D’une part, il est constant que ce placement en congé d’office s’accompagne du maintien du traitement intégral de Mme A... et ne porte ainsi pas atteinte à sa situation financière alors même qu’elle empêche la requérante d’enseigner. Si Mme A... fait valoir qu’elle doit rejoindre un nouvel établissement à la rentrée, il ne résulte pas de l’instruction que la décision en litige et son éventuelle prolongation serait, par elle-même de nature, à remettre en cause cette mutation, dont au demeurant elle ne justifie pas. D’autre part, eu égard à l’objet des dispositions de l’article R. 911-36 du code de l’éducation, qui permettent de tenir à l’écart du service le temps strictement nécessaire à ce qu’un avis soit rendu par le comité médical sur sa situation, un fonctionnaire susceptible de faire courir un danger immédiat aux enfants en raison de son état de santé, il existe un intérêt public majeur au maintien de l’exécution de la décision attaquée, les circonstances que le rectorat a tardé à saisir le conseil médical à compter du placement de Mme A... en congé d’office et qu’il ait saisi ce conseil d’une demande de placement en congé de longue maladie, n’étant pas, à elles seules, de nature à révéler l’absence de tout danger immédiat auquel les élèves seraient susceptibles d’être exposés. Enfin, la circonstance que le congé prévu à l’article R. 911-36 ne serait pas renouvelable, qui tend à la contestation de la légalité de la décision, n’établit pas par elle-même une situation d’urgence. Par suite, alors même que Mme A... fait valoir que la situation a des conséquences négatives sur sa santé mentale, caractérisée par des manifestations anxieuses réactionnelles et que la décision attaquée est susceptible de porter atteinte à sa réputation professionnelle, la condition d’urgence prévue à l’article L. 521-1 du code de justice administrative, qui s’apprécie objectivement et globalement, n’est pas établie en l’espèce.

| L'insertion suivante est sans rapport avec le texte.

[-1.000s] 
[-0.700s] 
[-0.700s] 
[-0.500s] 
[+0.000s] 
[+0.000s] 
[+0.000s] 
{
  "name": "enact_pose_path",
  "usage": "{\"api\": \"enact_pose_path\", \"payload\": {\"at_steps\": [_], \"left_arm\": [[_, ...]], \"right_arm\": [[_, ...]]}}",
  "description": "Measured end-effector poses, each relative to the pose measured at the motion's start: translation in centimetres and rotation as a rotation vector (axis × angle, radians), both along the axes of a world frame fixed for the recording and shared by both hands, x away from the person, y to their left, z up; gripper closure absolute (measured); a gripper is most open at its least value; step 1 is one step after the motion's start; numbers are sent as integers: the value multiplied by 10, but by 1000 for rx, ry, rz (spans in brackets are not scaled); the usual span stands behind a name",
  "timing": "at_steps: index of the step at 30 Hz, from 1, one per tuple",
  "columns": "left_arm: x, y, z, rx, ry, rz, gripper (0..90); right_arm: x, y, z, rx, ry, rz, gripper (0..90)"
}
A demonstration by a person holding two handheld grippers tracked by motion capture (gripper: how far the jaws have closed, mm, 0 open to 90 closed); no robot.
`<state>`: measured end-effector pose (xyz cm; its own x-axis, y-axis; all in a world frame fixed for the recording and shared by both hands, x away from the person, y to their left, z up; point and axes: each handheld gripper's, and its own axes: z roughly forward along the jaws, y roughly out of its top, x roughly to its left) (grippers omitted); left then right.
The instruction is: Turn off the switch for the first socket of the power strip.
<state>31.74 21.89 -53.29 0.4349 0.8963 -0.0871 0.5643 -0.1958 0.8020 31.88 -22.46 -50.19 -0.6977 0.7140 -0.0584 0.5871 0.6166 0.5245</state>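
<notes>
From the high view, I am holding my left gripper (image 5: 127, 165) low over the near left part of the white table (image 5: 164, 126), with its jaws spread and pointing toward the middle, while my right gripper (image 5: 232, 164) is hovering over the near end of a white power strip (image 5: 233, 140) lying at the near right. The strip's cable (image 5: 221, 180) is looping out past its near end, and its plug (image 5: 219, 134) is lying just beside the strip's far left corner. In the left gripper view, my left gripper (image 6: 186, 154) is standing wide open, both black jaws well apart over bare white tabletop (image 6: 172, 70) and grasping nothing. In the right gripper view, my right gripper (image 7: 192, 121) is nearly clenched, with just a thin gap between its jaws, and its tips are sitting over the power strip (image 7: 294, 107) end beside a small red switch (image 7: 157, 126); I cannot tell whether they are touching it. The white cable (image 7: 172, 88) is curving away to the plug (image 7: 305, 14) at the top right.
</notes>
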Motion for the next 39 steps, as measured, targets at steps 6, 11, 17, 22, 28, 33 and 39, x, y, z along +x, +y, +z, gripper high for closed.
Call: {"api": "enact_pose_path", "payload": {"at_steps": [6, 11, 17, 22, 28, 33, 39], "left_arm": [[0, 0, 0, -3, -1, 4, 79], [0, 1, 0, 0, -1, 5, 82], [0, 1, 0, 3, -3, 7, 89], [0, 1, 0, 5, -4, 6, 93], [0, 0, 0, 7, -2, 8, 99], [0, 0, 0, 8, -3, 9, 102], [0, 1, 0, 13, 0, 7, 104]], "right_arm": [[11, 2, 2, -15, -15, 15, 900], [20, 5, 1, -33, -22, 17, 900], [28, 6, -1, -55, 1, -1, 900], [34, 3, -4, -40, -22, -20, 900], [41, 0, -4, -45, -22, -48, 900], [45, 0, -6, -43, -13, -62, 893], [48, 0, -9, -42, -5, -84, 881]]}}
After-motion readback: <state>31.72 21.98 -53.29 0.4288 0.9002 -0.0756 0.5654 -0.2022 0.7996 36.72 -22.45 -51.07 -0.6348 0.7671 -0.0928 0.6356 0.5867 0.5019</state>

Par suite, la requête doit être rejetée en toutes ses conclusions selon la procédure prévue à l’article L. 522-3 du code de justice administrative.

O R D O N N E :

Article 1er : La requête de Mme A... est rejetée.

Article 2 : La présente ordonnance sera notifiée à Mme B... A....

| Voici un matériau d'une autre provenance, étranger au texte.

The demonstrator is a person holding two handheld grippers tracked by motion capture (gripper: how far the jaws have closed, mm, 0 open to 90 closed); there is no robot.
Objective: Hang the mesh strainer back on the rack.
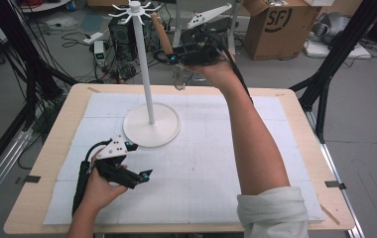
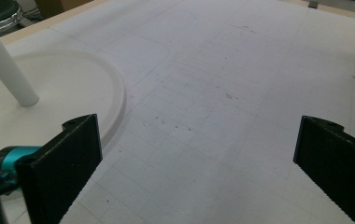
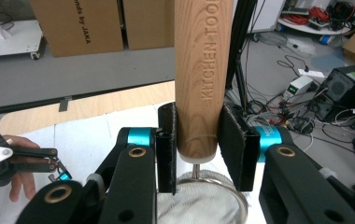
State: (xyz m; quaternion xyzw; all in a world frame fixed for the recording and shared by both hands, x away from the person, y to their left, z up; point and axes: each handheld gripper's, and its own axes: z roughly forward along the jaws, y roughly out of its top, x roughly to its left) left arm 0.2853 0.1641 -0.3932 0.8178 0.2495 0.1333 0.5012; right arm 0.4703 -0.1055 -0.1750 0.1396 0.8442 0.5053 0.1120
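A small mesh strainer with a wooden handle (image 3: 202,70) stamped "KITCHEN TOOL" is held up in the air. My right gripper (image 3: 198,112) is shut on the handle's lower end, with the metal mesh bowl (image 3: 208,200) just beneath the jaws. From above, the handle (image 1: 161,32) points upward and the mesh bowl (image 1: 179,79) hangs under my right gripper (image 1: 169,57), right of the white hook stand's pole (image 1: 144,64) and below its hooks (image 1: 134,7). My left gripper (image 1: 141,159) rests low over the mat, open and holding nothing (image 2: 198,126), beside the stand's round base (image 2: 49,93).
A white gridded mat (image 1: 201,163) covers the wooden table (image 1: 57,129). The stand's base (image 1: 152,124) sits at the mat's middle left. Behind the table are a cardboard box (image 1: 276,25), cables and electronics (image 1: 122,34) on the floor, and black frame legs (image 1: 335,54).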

Fait à Versailles, le 24 juin 2026.


Le juge des référés,




B. Maitre


La République mande et ordonne au ministre de l’éducation nationale en ce qui le concerne ou à tous commissaires de justice à ce requis en ce qui concerne les voies de droit commun, contre les parties privées, de pourvoir à l'exécution de la présente décision.